After the deadly clashes in Charlottesville, the self-described "alt-right" has been busy spreading its white nationalist movement online. And researchers say it's getting a boost from Russian bots.
"We started out by looking at the messaging we were seeing coming out of the 'alt-right' about Charlottesville," said Ben Nimmo of the Digital Forensic Research Lab at the Atlantic Council. Nimmo tracks Russian bots and trolls online and noticed something strange.
"Apparently, U.S.-based 'alt-right' commentators were comparing the events in Charlottesville to what they saw as the Nazi regime in Kiev in Ukraine. And they were arguing that mainstream U.S. politicians who were condemning the neo-Nazis in Charlottesville were being hypocritical because they were the same politicians who were supporting neo-Nazis in Ukraine," he said.
Nimmo said coordination by the "alt-right" often starts in places like 4chan, Reddit, Gab — the fringes of social media — and they discuss how they're then going to launch a campaign on Facebook or Twitter.
During the election and now, botnets help boost fringe or distorted messaging. They're automated accounts that pose as real people. A medium-sized botnet has 10,000 accounts.
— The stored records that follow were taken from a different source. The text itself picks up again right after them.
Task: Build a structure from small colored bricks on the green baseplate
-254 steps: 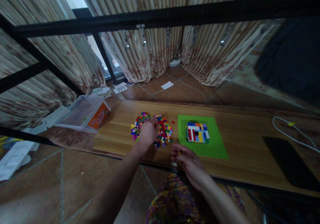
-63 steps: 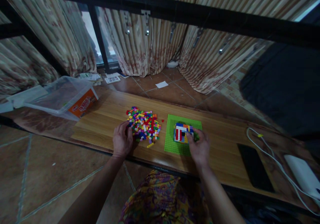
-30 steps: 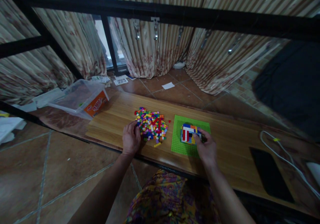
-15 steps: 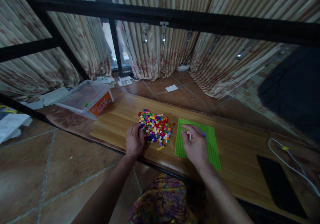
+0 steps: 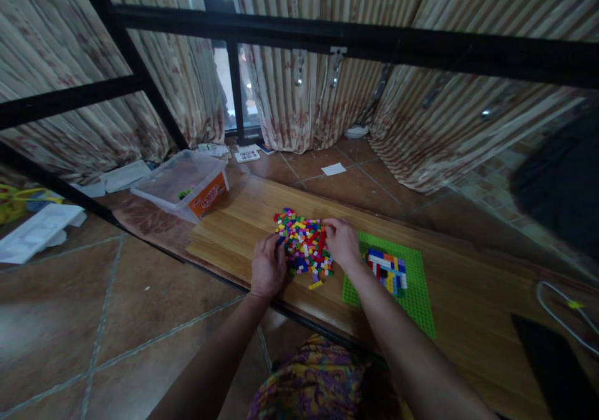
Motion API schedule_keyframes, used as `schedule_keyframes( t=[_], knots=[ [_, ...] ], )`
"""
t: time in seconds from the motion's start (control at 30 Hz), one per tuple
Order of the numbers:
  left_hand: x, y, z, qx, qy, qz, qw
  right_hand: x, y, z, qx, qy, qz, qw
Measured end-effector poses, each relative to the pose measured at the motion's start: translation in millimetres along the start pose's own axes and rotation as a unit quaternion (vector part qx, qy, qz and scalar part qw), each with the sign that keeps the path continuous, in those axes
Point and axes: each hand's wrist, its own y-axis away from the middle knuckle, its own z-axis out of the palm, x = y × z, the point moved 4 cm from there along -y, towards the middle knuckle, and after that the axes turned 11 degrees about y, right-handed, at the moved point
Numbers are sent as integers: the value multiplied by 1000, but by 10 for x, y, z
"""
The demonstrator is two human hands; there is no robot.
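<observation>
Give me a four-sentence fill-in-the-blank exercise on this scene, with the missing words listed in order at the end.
1. Of the left hand and the right hand, the ____ hand is nearer the baseplate.
2. The build sits on a baseplate coloured ____.
3. The label on the clear box is mostly ____.
4. The band on the white cable is ____.

Missing words: right; green; orange; yellow.
</observation>
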Motion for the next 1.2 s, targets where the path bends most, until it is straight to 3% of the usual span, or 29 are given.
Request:
schedule_keyframes(
  t=[0.23,0.43,0.6,0.73,0.87,1.03,1.2],
  knots=[
    [-9,-3,-9,10,10,-7,1000,-60,-439,172,-49,35,-83,995],
    [-32,13,2,11,17,-3,1000,-113,-493,219,-97,57,-119,986],
    [-29,9,0,12,18,0,1000,-150,-465,129,-94,65,-128,985],
    [4,22,-26,19,28,0,999,-233,-293,-80,-71,59,-127,988],
    [69,48,-67,7,35,21,999,-422,135,-250,-76,-25,-146,986],
    [146,81,-47,-93,45,87,991,-567,633,-232,-98,-160,-130,974],
    [178,92,-6,-162,62,131,976,-514,740,-215,-82,-219,-94,968]
  ],
)
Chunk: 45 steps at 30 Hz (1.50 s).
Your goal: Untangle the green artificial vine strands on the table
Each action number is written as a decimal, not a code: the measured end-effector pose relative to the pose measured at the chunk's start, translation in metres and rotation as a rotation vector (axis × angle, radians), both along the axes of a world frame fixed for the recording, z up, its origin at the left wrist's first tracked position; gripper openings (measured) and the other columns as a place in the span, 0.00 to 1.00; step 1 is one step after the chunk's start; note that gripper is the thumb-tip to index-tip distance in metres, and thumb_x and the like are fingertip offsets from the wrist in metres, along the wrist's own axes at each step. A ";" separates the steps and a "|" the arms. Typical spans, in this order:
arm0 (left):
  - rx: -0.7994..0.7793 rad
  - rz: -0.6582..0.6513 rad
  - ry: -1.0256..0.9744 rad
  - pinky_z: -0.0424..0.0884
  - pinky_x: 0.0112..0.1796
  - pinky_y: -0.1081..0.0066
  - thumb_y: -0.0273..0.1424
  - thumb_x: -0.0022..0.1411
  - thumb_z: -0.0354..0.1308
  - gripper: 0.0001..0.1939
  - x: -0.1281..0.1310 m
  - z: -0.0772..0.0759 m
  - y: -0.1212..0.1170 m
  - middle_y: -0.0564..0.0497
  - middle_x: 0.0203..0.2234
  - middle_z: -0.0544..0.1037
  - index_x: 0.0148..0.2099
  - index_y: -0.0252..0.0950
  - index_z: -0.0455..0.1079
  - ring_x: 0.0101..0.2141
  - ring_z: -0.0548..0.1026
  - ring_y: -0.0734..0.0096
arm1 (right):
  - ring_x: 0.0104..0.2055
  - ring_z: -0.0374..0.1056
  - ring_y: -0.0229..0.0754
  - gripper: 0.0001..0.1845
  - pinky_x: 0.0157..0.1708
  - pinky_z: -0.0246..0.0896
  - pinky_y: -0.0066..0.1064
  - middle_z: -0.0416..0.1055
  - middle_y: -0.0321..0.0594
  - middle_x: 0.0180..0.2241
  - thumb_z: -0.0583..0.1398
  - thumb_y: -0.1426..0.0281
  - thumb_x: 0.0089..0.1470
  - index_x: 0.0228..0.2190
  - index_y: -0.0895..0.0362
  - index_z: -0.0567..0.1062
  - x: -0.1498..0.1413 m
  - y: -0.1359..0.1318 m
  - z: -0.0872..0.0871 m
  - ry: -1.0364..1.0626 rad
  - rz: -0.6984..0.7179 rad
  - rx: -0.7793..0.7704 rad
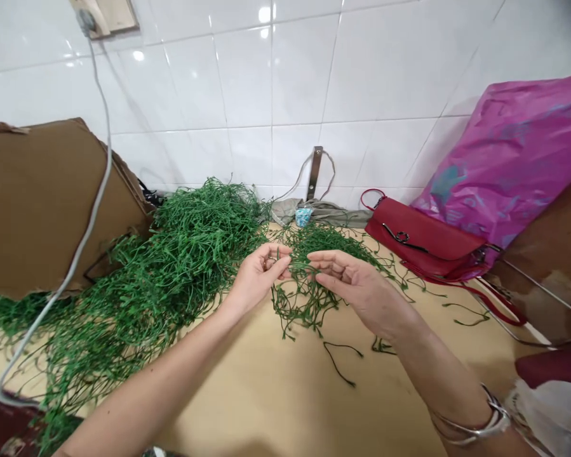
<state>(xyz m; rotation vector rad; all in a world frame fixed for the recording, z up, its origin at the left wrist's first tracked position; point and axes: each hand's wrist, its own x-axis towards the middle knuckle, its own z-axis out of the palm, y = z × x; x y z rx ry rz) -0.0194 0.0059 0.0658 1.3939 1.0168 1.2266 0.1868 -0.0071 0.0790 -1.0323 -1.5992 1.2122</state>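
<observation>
L hand (pixel 259 278) fingers pinched on green vine tangle (pixel 304 298), R hand (pixel 349 279) fingers apart just beside it; tangle sits mid-bench (pixel 247 406), big vine heap (pixel 190 254) to L.

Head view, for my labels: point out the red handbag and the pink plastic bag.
Red handbag (pixel 421 238): head view, front flap.
Pink plastic bag (pixel 514 158): head view, upper middle.

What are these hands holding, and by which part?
The left hand seems to pinch a thin green strand between its fingertips; whether the right hand holds anything cannot be told.
</observation>
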 end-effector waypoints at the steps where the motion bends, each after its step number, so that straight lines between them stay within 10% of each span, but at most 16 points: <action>1: -0.023 0.009 -0.012 0.72 0.31 0.77 0.38 0.59 0.67 0.15 -0.003 -0.010 -0.002 0.53 0.31 0.76 0.44 0.34 0.73 0.27 0.75 0.79 | 0.44 0.76 0.44 0.22 0.47 0.73 0.39 0.80 0.43 0.42 0.68 0.59 0.51 0.46 0.54 0.77 -0.003 -0.002 -0.009 -0.036 -0.011 -0.006; 11: -0.133 0.072 -0.059 0.69 0.31 0.76 0.50 0.54 0.68 0.24 -0.012 -0.084 -0.006 0.54 0.27 0.75 0.39 0.33 0.72 0.27 0.73 0.77 | 0.33 0.73 0.44 0.10 0.38 0.70 0.40 0.77 0.40 0.32 0.64 0.62 0.54 0.35 0.55 0.80 -0.021 -0.014 -0.085 -0.322 -0.113 0.152; 19: -0.010 0.021 0.108 0.67 0.31 0.76 0.39 0.54 0.71 0.19 -0.012 -0.082 -0.009 0.47 0.43 0.79 0.45 0.34 0.77 0.34 0.73 0.75 | 0.31 0.67 0.42 0.11 0.34 0.66 0.36 0.71 0.37 0.28 0.62 0.62 0.57 0.38 0.54 0.81 -0.027 -0.017 -0.093 -0.273 -0.180 0.167; 32: -0.068 0.219 0.108 0.62 0.28 0.76 0.36 0.58 0.66 0.10 -0.011 -0.079 -0.009 0.55 0.31 0.73 0.38 0.37 0.70 0.27 0.65 0.78 | 0.24 0.65 0.38 0.14 0.26 0.63 0.32 0.77 0.38 0.29 0.63 0.61 0.54 0.40 0.54 0.81 -0.015 -0.011 -0.089 -0.388 -0.222 0.208; 45: -0.136 0.133 0.115 0.69 0.35 0.76 0.31 0.59 0.62 0.07 -0.013 -0.070 -0.015 0.54 0.31 0.71 0.40 0.36 0.70 0.31 0.71 0.77 | 0.34 0.69 0.47 0.05 0.37 0.69 0.41 0.73 0.43 0.35 0.62 0.69 0.55 0.35 0.50 0.78 -0.004 0.000 -0.099 -0.356 -0.538 0.406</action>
They can coordinate to make a topic or hashtag trend on social media, shaping and distorting online chatter.
"If they make the hashtag trend, then people that don't follow them will also see it, and so the hope is that it will suck other people into the discussion," Nimmo said.
Their most recent shared enemy: The so-called "alt-left." Online activity shows both aiming to portray the group as just as guilty — or worse — than the white nationalists who stormed Charlottesville.
Researchers say Russian trolls, bots and propagandists don't actually create much new content. They amplify "alt-right" messages because fueling hate that rips America apart is in Russia's interest.